Rumours of the secondhand bookshop's death are greatly exaggerated

A growing number of stories have appeared in the media in recent months claiming that the UK’s secondhand bookshops are in a state of terminal decline. The one thing they all share in common, is the claim that the number of secondhand bookshops in the UK has fallen by half in the past three years, from 1200 to 600. This would be nothing short of a catastrophic collapse if it were true. But is it?

Anthony Barnes, writing in the Independent on October 30th, is the latest to quote these figures and he paints a bleak picture: ‘The days of whiling away an afternoon browsing through a warren of musty, book-lined walls may be a thing of the past. Second-hand bookshops, those havens for leafing through dusty, dog-eared and yellowing pages for a tome you never knew you wanted, are dying out at an unprecedented rate’.

Scary stuff, but just where does this statistic - the starting point for all these articles - come from? The source would appear to be Sheppard’s ‘Book Dealers in the British Isles’, a trade directory that has been published, in one form or another, since 1951.

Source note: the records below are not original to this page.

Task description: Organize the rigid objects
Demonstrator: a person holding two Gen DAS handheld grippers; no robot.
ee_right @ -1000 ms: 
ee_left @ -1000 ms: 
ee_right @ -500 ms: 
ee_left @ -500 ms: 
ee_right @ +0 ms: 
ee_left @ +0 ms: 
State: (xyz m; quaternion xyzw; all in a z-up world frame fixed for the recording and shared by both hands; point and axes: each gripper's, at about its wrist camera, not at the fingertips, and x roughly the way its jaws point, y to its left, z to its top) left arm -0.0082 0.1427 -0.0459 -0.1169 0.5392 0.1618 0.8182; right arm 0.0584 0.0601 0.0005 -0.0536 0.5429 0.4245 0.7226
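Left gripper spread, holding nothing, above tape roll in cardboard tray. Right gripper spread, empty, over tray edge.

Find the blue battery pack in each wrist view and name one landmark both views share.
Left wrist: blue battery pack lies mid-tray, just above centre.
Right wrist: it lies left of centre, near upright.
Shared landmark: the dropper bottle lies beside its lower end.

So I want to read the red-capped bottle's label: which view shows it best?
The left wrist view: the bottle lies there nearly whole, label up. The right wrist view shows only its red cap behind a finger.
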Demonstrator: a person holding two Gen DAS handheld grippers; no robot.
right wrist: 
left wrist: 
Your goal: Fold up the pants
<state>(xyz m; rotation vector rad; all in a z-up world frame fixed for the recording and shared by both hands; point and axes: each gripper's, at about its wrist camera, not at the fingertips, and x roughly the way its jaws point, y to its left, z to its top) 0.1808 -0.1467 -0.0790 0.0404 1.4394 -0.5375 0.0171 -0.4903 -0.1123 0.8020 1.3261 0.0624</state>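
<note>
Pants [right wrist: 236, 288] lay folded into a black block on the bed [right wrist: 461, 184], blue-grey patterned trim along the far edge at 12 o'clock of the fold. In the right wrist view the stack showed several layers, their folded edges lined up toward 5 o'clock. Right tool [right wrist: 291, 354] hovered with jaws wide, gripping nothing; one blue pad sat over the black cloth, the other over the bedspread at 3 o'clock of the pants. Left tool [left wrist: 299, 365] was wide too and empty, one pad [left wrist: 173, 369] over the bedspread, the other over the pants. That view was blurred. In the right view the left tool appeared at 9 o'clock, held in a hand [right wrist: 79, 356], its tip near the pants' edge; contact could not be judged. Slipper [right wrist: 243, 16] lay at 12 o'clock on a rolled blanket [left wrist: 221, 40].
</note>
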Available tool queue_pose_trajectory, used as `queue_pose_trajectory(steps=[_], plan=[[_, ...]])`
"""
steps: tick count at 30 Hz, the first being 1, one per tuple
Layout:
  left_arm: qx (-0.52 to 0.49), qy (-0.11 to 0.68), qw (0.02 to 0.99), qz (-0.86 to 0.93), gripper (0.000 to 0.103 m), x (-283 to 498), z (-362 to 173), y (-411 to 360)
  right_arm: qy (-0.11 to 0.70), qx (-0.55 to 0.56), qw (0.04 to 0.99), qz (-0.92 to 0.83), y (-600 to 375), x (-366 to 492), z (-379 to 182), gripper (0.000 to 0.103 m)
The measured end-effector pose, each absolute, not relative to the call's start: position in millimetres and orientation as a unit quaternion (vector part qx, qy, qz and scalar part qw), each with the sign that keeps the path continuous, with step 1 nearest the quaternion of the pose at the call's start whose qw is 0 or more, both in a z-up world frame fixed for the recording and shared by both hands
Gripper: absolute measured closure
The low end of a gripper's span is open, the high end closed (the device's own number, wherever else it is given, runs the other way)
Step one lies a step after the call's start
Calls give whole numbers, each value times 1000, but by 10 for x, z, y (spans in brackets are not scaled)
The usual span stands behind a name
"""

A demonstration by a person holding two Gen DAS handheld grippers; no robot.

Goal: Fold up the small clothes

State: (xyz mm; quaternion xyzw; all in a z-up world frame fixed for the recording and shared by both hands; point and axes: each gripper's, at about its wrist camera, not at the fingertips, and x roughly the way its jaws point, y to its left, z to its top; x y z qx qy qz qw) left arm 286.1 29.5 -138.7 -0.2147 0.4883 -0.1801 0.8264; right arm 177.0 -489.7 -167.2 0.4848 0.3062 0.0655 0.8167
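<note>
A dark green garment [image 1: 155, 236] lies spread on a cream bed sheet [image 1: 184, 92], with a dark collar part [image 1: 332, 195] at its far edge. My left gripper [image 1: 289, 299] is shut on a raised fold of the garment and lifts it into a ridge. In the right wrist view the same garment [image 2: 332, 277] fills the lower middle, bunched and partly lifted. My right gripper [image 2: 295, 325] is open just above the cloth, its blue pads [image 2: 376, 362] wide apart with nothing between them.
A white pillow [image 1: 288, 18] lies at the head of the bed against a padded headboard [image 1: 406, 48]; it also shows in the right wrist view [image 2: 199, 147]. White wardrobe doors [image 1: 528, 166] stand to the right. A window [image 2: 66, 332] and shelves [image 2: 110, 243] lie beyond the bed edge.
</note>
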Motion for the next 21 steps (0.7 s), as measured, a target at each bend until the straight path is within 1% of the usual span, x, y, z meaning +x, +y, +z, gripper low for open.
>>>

In the introduction to the 2005 edition, Richard Joseph, its publisher, states: ‘In the 2001 edition of this directory, we recorded that there were 1,269 businesses trading from shops (as well as private premises). This year the number of businesses trading from shops is 620 which confirms that the trade is going through a dramatic change and traditional methods of trading are disappearing’.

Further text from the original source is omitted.